Allergic rhinitis is not a trivial condition when you consider its prevalence and its impact on quality of life, other medical conditions and productivity. Walls and colleagues present a Clinical Update on optimal management of this perennial problem (→ Optimising the management of allergic rhinitis: an Australian perspective).

 

What’s the point?

This question — with regard to the medical humanities — is often raised with Gordon, author of one of several articles on this topic. She defines the term "medical humanities" and points out the value of including this subject in the basic medical curriculum, citing "case histories" of doctors and students who've become converts to the cause (→ Medical humanities: to cure sometimes, to relieve often, to comfort always). In fact, Evans, a UK Professor of Humanities in Medicine and a keynote speaker at a conference on the subject in Sydney last year, argues that the reductionism of modern medicine makes engaging with the humanities even more vital (→ Is medicine a “cultural good”?).

GP Hellman weighs in for the defence with her compelling tale of the death of a friend. The moral: that story-telling can help doctors cope with tragedy (→ Narrative and illness: the death of a doctor’s friend).

 

Domestic and international relations

If you find the latest Australian immunisation schedule (which includes some unfunded vaccines) confusing, you're not alone. The conference report from the 9th National Immunisation/1st Asia-Pacific Vaccine Preventable Diseases Conference held last year politely states that this issue "generated vigorous discussion". You'll be interested to hear, though, that rotavirus and HPV vaccines will not be long in the offing. To put things into global perspective, problems associated with providing vaccines in the Pacific were also highlighted (→ Immunisation at the crossroads: 9th National Immunisation/ 1st Asia-Pacific Vaccine Preventable Diseases Conference).

Imagine

Imagine there’s no barriers, says Sydney GP Mann, at least not between hospital and community. In this Utopia, the currency is in "bunyas", patient care is seamless, the healthcare world lives as one, and, wait for it, waiting lists fall. You may say she’s a dreamer, but Mann cites evidence that suggests some of this dream is well within reach (→ From "silos" to seamless healthcare: bringing hospitals and GPs back together again).

Holiday reading

Dip into our Letters to the Editor for our usual varied fare. Did you know about the analgesic tramadol being associated with seizures? How often do hospital doctors prescribe nicotine replacement therapy and how well immunised are our preschoolers against varicella? There were also vigorous responses to previous articles on elective surgery and smokers; using tissue plasminogen activator in stroke; web and telecounselling; playground safety standards; and subsidised access to TNF-α inhibitors (→ Letters).

Cold comfort

Two years apart, two elderly women presented in extremis to a Taiwanese hospital. Their marked hypertension and pulmonary oedema landed them both in intensive care, where all the usual measures proved ineffective. These women shared a rare complication of a common illness. Lee et al tell the story (→ Hepatitis C-associated cryoglobulinaemia presenting with refractory hypertensive crisis and acute pulmonary oedema)).

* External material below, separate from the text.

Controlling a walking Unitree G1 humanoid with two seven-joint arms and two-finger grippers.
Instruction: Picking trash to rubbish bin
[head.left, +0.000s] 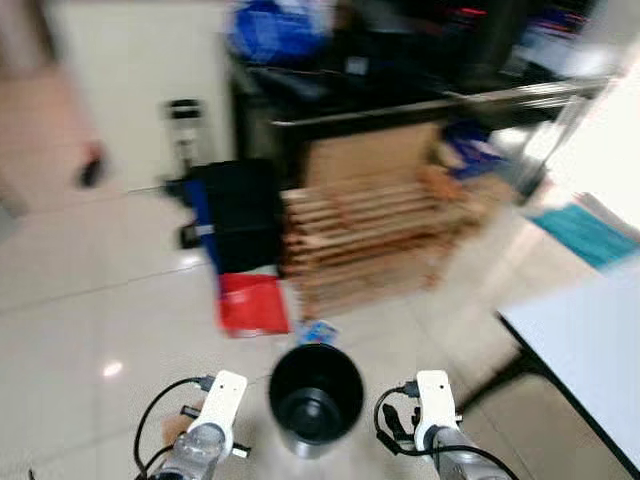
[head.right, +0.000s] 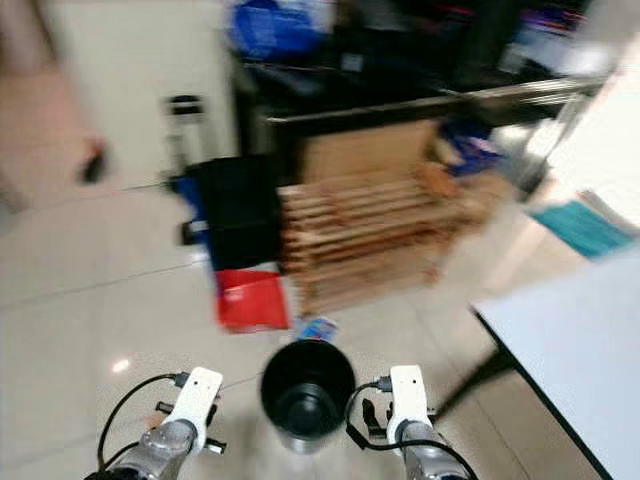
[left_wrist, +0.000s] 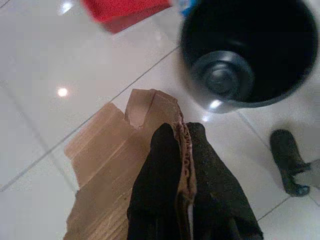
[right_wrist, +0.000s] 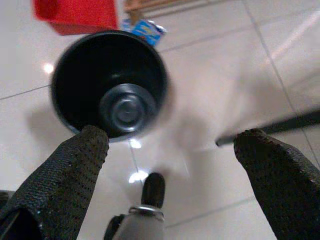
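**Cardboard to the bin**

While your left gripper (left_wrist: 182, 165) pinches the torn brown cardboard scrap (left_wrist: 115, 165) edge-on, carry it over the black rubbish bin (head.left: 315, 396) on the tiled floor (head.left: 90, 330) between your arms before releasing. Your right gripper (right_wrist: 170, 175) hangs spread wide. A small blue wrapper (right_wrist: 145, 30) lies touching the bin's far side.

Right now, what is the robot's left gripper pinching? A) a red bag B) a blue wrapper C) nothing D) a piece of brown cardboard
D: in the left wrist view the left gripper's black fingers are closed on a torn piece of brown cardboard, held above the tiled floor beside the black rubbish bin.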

Another time ... another place

If we wish to know about a man, we ask "what is his story — his real, inmost story?" — for each of us is a biography, a story. Each of us is a singular narrative, which is constructed continually, unconsciously, by, through, and in us — through our perceptions, our feelings and thoughts and our actions, not least, our discourse, our spoken narrations. Biologically, physiologically, we are not so different from each other; historically, as narratives, we are each of us unique.